Nakit Akışı – Borç verenler, bir kredi için başvuran herhangi bir şirketin maaş bordrosunu karşılamak, sabit işletme giderlerini karşılamak ve yeni bir ekipman kredisi veya kira sözleşmesi için rahatça zamanında ödeme yapmak için yeterli para kazandığını görmek ister. Nakit akışını tanımlamanın birkaç yolu olsa da, borç verenler çoğunlukla yeni borcu geri ödemek için mevcut nakit akışını net kar artı amortisman ve amortisman gibi nakit olmayan giderler olarak hesaplar.

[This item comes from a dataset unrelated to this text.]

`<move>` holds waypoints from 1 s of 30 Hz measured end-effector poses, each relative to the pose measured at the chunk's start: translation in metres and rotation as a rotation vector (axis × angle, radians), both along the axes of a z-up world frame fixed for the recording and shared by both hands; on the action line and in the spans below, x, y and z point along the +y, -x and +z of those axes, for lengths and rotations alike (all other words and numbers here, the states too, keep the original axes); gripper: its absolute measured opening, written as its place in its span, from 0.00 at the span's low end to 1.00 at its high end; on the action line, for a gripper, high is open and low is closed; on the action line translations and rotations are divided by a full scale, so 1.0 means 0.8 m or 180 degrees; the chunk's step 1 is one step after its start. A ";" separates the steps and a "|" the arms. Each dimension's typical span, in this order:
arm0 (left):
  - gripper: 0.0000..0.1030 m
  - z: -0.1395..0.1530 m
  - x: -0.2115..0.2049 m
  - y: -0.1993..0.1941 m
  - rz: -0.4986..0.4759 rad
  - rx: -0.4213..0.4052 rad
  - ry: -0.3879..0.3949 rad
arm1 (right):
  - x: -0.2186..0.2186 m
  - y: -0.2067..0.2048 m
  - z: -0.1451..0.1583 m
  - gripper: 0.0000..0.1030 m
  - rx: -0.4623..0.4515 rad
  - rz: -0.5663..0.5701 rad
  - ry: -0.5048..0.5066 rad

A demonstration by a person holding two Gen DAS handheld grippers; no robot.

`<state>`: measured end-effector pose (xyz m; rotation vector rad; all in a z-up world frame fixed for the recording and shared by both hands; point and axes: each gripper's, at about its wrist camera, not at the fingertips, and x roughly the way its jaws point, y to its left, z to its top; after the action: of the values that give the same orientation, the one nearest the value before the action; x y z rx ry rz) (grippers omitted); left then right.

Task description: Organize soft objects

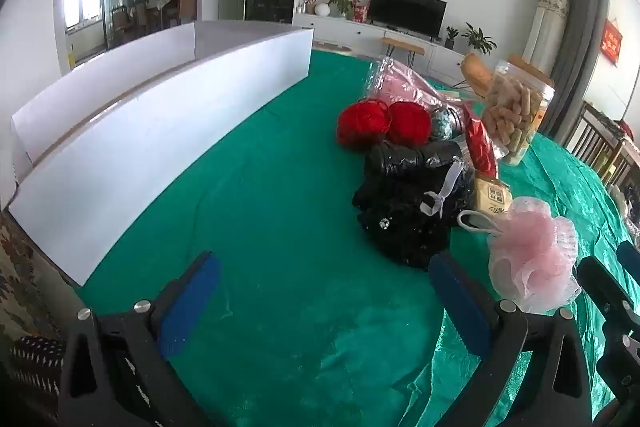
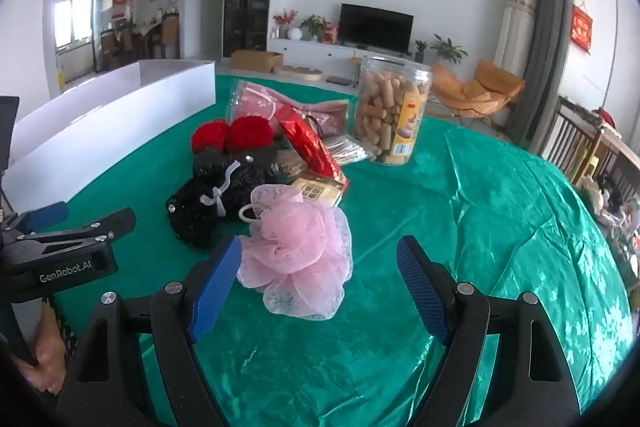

Kapasite – Kapasite, futbol takımları derinlik çizelgesine benzer. Kötü zamanları atlatma kapasitesi, fon arayan bir şirket için eşit derecede önemlidir. Kapasite, bazen öngörülemeyen şeylerin olduğunu kabul eder: kilit bir çalışan çalışamaz hale gelir; büyük bir müşteri kaybedilir; ekonomik kısma, ürün veya hizmetlere olan talebi önemli ölçüde azaltır. Olası olmayan ancak olası herhangi bir sayıdaki kesinti, bir şirketin nakit akışını olumsuz etkileyebilir. Ve bu kesintiler geçici veya kalıcı olabilir. Dolayısıyla kapasite, bir şirketin bir ekipman kredisini veya nakit rezervleri olan kira sözleşmesini ödeyebilme kabiliyetini veya gayrimenkul, hisse senedi veya diğer varlıkları borcu karşılamak için hızlı bir şekilde yeterli fona dönüştürme kabiliyetini ölçer.
Teminat – Finanse edilen ekipmanın üstünde ve ötesinde, bir şirketin bir kredi veya kiralama için ne kadar teminat alması gerektiği, büyük ölçüde borç verenin niteliğine ve işletmenin durumuna bağlıdır. Geleneksel bir banka genellikle işletmenin tüm varlıkları için genel bir haciz gerektirirken, bir ekipman finans şirketi normalde sadece teminat için ekipmanı kullanır. Birkaç kredi veren aynı zamanda satış-kiralama iadesi ve mevcut ekipman borcunun yeniden finansmanını da sunmaktadır. Bu, bir şirketin nakit akışını serbest bırakmasına veya ekipman kredileri veya kiralama yoluyla aylık ödemelerini azaltmasına olanak tanır.
Sağduyu – Her satın alma kararı ve finansman sağlama konusundaki her karar sağduyuya dayanmalıdır. Bir borç verenin, ek ekipmanın şirketin istikrarını ve büyümesini nasıl artıracağını anlaması gerekir. Her borç verenin aldığı riske ve her şirketin hem borç veren hem de alan için yeni ekipman satın alırken yaptığı kumara rağmen, ekipmanı finanse etme kararının temeli sağduyu ile başlar ve biter.